Location: La Calahorra, Granada Map
Constructed: 1509- 1512
Tel. 958 67 71 32
Open: 10am- 1pm, 4- 6pm Wed
The castle of La Calahorra stands on a hill at
1,250 m above sea level, which visually dominates the Marquisate of
Cenete, in the Spanish municipality of La Calahorra, province of
Granada, autonomous community of Andalusia.
The building was
one of the pioneers in the introduction of the Renaissance style in
Spanish civil architecture. Sober mass of military character on the
outside, offers a wrong image of the superb and distinguished
decoration of its interior. Built in a short period of time (the
decoration was completed in the period 1509-1512), for its execution
part of the stonework of the Arab fortress that was previously
located on the hill was used and, for its decoration, materials were
imported from Italy, techniques and artists. The original layout of
the building is currently unknown, the direction of the works was
initially entrusted to the Segovian architect Lorenzo Vázquez who,
due to disagreements with the Marquis of Cenete, was transferred to
the Genoese Michele Carlone. He would first work in his workshop in
Genoa, from where he would send the already carved Carrara marbles
to the port of Almería, and later exercise direction in the castle
itself to inspect the assembly and work with local materials. La
Calahorra is considered the first major work in which the work of
Italian artists in Spain is documented, although the different
origins of the authors who made its pieces (Lombards, Genoese and
Carraresis) explain the stylistic differences in the decoration of
the building, which nevertheless exhibits a surprising unity unlike
the parallel example in the Vélez-Blanco castle.
Regarding
its historical value, it stands out as a testimony of a fundamental
chapter in the history of the Cenete region in the 16th century, an
estate founded by Cardinal Mendoza in favor of his son, Don Rodrigo
Díaz de Vivar. It represents an anachronistic case at a time when
the monarchy ordered the demolition of the fortresses to consolidate
its presence before the people, and in order to prevent the
perpetuation of the relations of the old feudal nobility, orders
that have this exception made to the powerful military house of the
Mendozas.
As a recent fact of tourist interest, we can say
that both its exterior and interior were used for the filming of
some chapters of the series "The House of the Dragon", a prequel to
the great production "Game of Thrones".
The castle of La Calahorra is located on the highest part of a
level hill, a privileged place to control the lands of the
Marquisate and its communications and forming part of a unique
landscape in the foothills of the Sierra Nevada.

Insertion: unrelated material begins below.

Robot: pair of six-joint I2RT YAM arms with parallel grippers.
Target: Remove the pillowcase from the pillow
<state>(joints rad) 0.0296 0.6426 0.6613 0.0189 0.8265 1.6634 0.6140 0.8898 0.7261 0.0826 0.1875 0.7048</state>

Archaeological excavations confirm that preceding the Renaissance
fortress there was another one from the Andalusian period. The
current one was erected at the beginning of the 16th century by the
illegitimate son of Cardinal Mendoza, who founded an estate in this
region in favor of his heir, Don Rodrigo Díaz de Vivar y Mendoza,
first Marquis of Cenete and Count of Cid, the last related title.
with his possession of the fortress of the mythical Cid Campeador in
Jadraque, a character of whom he would declare himself successor and
of whom he adopted his surname. Don Rodrigo Mendoza erected his
castle-palace in the south of the plateau, from where the best
visual control of the surrounding territory was obtained.
The
La Calahorra project must have been conceived during Don Rodrigo's
trip to Italy between 1506 and 1508, during which he must have
commissioned and obtained the first plans and designs for the
decoration of his castle. On the other hand, the inventory carried
out by the governor of Valencia of the library of Don Rodrigo Díaz
de Vivar, largely inherited from his father Cardinal Mendoza,
reveals the family's outstanding humanist training, a fact that
would also be reflected in the decorative program of the interior of
the castle. With 632 volumes, the library had an important presence
of classical Greco-Latin texts, as well as literature, treatises on
architecture and philosophy by authors of the Italian Renaissance.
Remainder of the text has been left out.